Authored by spatel on Dec 7 2018, 11:28 AM.

Details

Summary

The transform performs a bitwise logic op in a wider type followed by truncate when both inputs are truncated from the same source type:
logic_op (truncate x), (truncate y) --> truncate (logic_op x, y)

There are a bunch of other checks that should prevent doing this when it might be harmful.

We already do this for scalars. The vector limitation was shared with a check for the case when the operands are extended.

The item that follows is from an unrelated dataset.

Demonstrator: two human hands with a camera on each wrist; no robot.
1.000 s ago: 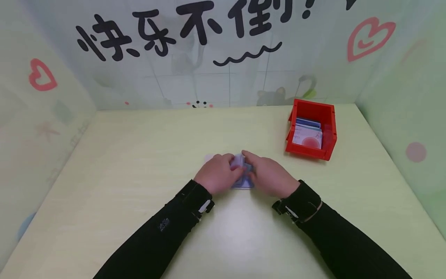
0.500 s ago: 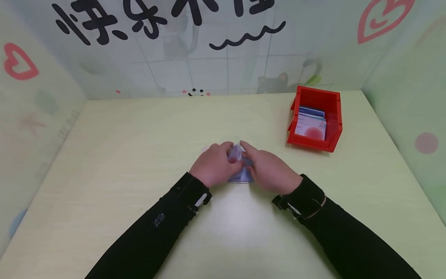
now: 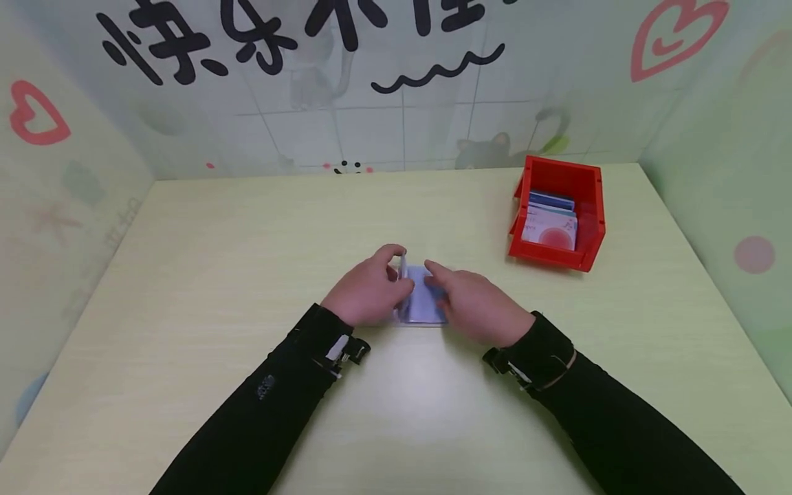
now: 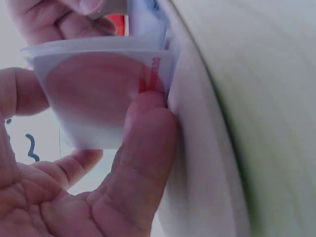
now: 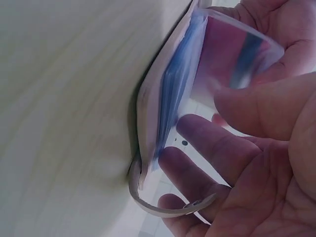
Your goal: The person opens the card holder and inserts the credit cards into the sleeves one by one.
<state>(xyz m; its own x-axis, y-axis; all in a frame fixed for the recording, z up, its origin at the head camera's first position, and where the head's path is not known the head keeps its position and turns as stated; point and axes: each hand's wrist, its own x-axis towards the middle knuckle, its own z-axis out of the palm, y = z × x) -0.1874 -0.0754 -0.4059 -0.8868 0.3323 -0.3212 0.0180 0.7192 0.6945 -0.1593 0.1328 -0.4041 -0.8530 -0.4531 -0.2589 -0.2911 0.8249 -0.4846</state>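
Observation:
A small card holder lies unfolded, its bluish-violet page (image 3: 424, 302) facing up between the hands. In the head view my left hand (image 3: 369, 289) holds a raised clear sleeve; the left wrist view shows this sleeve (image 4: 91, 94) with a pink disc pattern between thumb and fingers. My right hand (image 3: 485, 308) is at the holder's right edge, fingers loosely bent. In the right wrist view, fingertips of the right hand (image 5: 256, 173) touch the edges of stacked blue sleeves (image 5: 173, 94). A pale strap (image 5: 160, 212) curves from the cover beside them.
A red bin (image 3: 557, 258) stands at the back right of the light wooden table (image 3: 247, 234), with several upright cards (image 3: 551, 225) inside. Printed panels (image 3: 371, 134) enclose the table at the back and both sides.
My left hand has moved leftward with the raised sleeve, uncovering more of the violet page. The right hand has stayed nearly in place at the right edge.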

I'm not sure if that limit is needed either, but that would be a separate patch.

Diff Detail

Repository
rL LLVM

Event Timeline

spatel created this revision.Dec 7 2018, 11:28 AM

There's been some churn on many of these test files recently - rebase?

RKSimon added inline comments.Dec 13 2018, 1:58 PM
test/CodeGen/ARM/setcc-logic.ll
28 ↗(On Diff #177254)

Is this a NFC regeneration change?

We already do this for scalars.

Hm, are you sure?
I think i saw the opposite happen.
https://bugs.llvm.org/show_bug.cgi?id=36419#c4

spatel marked 2 inline comments as done.Dec 13 2018, 4:00 PM

We already do this for scalars.

Hm, are you sure?
I think i saw the opposite happen.
https://bugs.llvm.org/show_bug.cgi?id=36419#c4

Well, it's SDAG, so anything can happen. :)
My comment was specifically referring to the check that I'm hoping to change in this patch - it has a scalar-only restriction currently, and I think as the diffs here show, it's unnecessary.

test/CodeGen/ARM/setcc-logic.ll
28 ↗(On Diff #177254)

Yes, that's only adding the "-NEXT"; I can update it separately.

spatel updated this revision to Diff 178232.Dec 14 2018, 7:42 AM
spatel marked an inline comment as done.

Patch updated:
No code changes, but rebased to remove cosmetic diffs in ARM test and updated codegen for x86 vector rotates.

This revision is now accepted and ready to land.Dec 14 2018, 11:10 AM

The Hexagon tests were meant to check operations on vector predicate registers, so for them to work the inputs need to be vectors of i1 with the lengths that correspond to the lengths of vectors of 8+ bit integers. The only way to generate such values is do either a compare or a truncate. Since compare instructions can be fused with logical operations, this leaves truncate as the only option. With the changes from this patch, truncate is also eliminated, so it appears that these instructions cannot be emitted anymore (from a non-intrinsic code). With this in mind, I am ok with these changes.

This revision was automatically updated to reflect the committed changes.